_Exercise prompt_
Go through the listing and write out each line exactly.

_Records for the exercise_
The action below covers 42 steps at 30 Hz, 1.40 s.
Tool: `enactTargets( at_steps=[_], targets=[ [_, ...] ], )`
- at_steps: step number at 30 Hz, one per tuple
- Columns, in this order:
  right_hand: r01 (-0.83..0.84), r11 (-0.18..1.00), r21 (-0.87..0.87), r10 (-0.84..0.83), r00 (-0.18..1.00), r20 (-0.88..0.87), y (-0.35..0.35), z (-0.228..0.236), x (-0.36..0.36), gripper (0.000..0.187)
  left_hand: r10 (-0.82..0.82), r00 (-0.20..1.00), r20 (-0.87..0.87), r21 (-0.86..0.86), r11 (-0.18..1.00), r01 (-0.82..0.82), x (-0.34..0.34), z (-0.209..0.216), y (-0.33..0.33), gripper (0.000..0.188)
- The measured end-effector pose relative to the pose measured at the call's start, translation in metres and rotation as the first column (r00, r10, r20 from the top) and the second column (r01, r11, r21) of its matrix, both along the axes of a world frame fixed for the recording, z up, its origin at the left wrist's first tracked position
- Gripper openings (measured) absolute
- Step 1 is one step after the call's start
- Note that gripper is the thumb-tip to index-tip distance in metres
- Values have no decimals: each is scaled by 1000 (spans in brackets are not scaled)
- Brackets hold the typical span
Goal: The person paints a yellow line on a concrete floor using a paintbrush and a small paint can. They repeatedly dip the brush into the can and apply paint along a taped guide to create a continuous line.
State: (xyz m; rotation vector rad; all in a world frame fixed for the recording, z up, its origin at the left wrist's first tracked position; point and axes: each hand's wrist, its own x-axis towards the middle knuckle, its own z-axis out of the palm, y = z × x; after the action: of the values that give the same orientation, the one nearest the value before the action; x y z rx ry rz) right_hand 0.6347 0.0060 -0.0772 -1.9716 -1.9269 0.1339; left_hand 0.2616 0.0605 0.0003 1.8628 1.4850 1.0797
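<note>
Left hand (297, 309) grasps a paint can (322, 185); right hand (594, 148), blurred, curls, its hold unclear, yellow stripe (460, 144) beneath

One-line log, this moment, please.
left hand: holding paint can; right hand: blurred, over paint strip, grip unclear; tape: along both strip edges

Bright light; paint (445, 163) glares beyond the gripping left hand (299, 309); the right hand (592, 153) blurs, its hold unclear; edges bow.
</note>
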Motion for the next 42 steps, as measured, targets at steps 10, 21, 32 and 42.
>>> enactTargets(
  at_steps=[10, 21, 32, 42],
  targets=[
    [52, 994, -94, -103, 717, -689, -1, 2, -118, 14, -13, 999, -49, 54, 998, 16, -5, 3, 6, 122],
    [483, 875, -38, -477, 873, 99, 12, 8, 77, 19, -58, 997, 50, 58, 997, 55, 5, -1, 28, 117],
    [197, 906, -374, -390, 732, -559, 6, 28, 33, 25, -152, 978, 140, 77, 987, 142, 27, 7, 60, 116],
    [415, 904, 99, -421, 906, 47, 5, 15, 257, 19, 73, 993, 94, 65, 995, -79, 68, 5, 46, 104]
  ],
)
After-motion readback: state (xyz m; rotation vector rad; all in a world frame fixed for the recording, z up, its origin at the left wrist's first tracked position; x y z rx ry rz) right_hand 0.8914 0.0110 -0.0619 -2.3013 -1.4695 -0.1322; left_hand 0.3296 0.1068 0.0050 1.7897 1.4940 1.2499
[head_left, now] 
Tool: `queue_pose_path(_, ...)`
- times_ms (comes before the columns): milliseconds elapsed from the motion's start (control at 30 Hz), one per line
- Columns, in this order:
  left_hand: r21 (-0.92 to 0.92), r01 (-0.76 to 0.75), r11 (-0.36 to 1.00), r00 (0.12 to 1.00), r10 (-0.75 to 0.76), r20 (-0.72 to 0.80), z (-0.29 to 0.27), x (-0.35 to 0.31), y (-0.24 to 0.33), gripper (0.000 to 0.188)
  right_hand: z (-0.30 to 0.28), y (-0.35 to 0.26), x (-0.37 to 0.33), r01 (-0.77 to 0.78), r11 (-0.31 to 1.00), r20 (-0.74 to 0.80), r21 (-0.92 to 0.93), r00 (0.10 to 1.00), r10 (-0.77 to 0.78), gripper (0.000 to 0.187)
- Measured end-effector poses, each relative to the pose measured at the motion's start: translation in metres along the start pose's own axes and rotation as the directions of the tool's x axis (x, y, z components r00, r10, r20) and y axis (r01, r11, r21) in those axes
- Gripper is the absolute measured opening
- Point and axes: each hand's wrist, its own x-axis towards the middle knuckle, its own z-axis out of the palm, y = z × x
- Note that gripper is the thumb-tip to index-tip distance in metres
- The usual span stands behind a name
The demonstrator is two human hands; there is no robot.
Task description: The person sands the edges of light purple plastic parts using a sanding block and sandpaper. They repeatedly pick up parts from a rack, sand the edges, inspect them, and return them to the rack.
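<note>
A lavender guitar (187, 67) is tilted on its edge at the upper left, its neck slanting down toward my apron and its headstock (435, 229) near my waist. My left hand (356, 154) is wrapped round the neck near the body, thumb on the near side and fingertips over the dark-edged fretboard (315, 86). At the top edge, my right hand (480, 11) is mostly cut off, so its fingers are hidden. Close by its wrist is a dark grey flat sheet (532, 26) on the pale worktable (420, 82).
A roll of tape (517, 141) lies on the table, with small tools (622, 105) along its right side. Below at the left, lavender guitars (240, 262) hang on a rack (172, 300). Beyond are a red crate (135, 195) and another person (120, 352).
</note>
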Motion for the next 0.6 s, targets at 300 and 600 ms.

_Written response_
The action below covers 42 steps at 30 Hz, 1.40 s.
Tool: `enactTargets( at_steps=[_], targets=[ [_, ...] ], )`
- at_steps: step number at 30 Hz, one per tuple
- Columns, in this order:
  right_hand: r01 (-0.83..0.84), r11 (-0.18..1.00), r21 (-0.87..0.87), r10 (-0.84..0.83), r00 (-0.18..1.00), r20 (-0.88..0.87), y (-0.35..0.35), z (-0.228..0.236), x (-0.36..0.36), gripper (0.000..0.187)
  left_hand: r10 (-0.82..0.82), r00 (-0.20..1.00), r20 (-0.87..0.87), r21 (-0.86..0.86), r11 (-0.18..1.00), r01 (-0.82..0.82), x (-0.34..0.34), z (-0.209..0.216), y (-0.33..0.33), gripper (0.000..0.188)
- The measured end-effector pose relative to the pose measured at the call's start, translation in metres and rotation as the first column (r00, r10, r20 from the top) and the second column (r01, r11, r21) of its matrix, both along the axes of a world frame fixed for the recording, z up, its origin at the left wrist's first tracked position
- Gripper openings (measured) absolute
- Step 1 is one step after the call's start
- Note that gripper is the thumb-tip to index-tip distance in metres
- Values have no decimals: each is scaled by 1000 (spans in brackets are not scaled)
- Brackets hold the typical span
Goal: The person paints a yellow line on a concrete floor using a paintbrush and a small paint can. They repeatedly dip the brush into the can and apply paint along a taped guide to create a continuous line.
State: (xyz m; rotation vector rad; all in a world frame fixed for the recording, z up, its origin at the left wrist's first tracked position; point and axes: each hand's wrist, its own x-axis towards the middle knuckle, its own z-axis out of the palm, y = z × x; after the action: of the values that give the same orientation, the one nearest the value before the action; x y z rx ry rz) right_hand 0.6347 0.0060 -0.0772 -1.9716 -1.9269 0.1339; left_hand 0.2616 0.0605 0.0003 1.8628 1.4850 1.0797
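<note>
Left hand (297, 309) grasps a paint can (322, 185); right hand (594, 148), blurred, curls, its hold unclear, yellow stripe (460, 144) beneath

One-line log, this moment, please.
left hand: holding paint can; right hand: blurred, over paint strip, grip unclear; tape: along both strip edges

Bright light; paint (445, 163) glares beyond the gripping left hand (299, 309); the right hand (592, 153) blurs, its hold unclear; edges bow.
</note>
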Motion for the next 42 steps, as measured, targets at steps 10, 21, 32 and 42.
>>> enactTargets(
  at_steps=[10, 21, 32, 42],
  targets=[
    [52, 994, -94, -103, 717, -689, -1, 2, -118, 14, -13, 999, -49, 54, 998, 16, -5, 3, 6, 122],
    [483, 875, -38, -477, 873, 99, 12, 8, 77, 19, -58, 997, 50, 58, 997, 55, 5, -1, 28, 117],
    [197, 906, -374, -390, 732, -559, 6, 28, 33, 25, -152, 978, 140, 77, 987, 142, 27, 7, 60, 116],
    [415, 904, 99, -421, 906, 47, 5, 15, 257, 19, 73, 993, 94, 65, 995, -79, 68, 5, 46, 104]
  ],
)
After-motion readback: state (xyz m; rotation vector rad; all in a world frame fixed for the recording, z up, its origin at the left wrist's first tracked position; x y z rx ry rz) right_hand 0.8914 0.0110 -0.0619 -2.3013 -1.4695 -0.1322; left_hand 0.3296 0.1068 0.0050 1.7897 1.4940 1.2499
[head_left, now] 
Tool: `queue_pose_path(_, ...)`
- times_ms (comes before the columns): milliseconds elapsed from the motion's start (control at 30 Hz), one per line
- Columns, in this order:
  left_hand: r21 (-0.92 to 0.92), r01 (-0.76 to 0.75), r11 (-0.36 to 1.00), r00 (0.12 to 1.00), r10 (-0.75 to 0.76), r20 (-0.72 to 0.80), z (-0.29 to 0.27), x (-0.35 to 0.31), y (-0.24 to 0.33), gripper (0.000 to 0.188)
  right_hand: z (-0.30 to 0.28), y (-0.35 to 0.26), x (-0.37 to 0.33), r01 (-0.77 to 0.78), r11 (-0.31 to 1.00), r20 (-0.74 to 0.80), r21 (-0.92 to 0.93), r00 (0.10 to 1.00), r10 (-0.77 to 0.78), gripper (0.000 to 0.187)
- Measured end-effector poses, each relative to the pose measured at the motion's start: translation in metres along the start pose's own axes and rotation as the directions of the tool's x axis (x, y, z components r00, r10, r20) and y axis (r01, r11, r21) in those axes
- Gripper is the absolute measured opening
- Point and axes: each hand's wrist, its own x-axis towards the middle knuckle, its own z-axis out of the palm, y = z × x
- Note that gripper is the thumb-tip to index-tip distance in metres
- The usual span stands behind a name
The demonstrator is two human hands; there is no robot.
Task description: The person sands the edges of light purple plastic parts using a sanding block and sandpaper. They repeatedly pick up parts from a rack, sand the edges, inspect them, and return them to the rack.
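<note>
A lavender guitar (187, 67) is tilted on its edge at the upper left, its neck slanting down toward my apron and its headstock (435, 229) near my waist. My left hand (356, 154) is wrapped round the neck near the body, thumb on the near side and fingertips over the dark-edged fretboard (315, 86). At the top edge, my right hand (480, 11) is mostly cut off, so its fingers are hidden. Close by its wrist is a dark grey flat sheet (532, 26) on the pale worktable (420, 82).
A roll of tape (517, 141) lies on the table, with small tools (622, 105) along its right side. Below at the left, lavender guitars (240, 262) hang on a rack (172, 300). Beyond are a red crate (135, 195) and another person (120, 352).
</note>
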Motion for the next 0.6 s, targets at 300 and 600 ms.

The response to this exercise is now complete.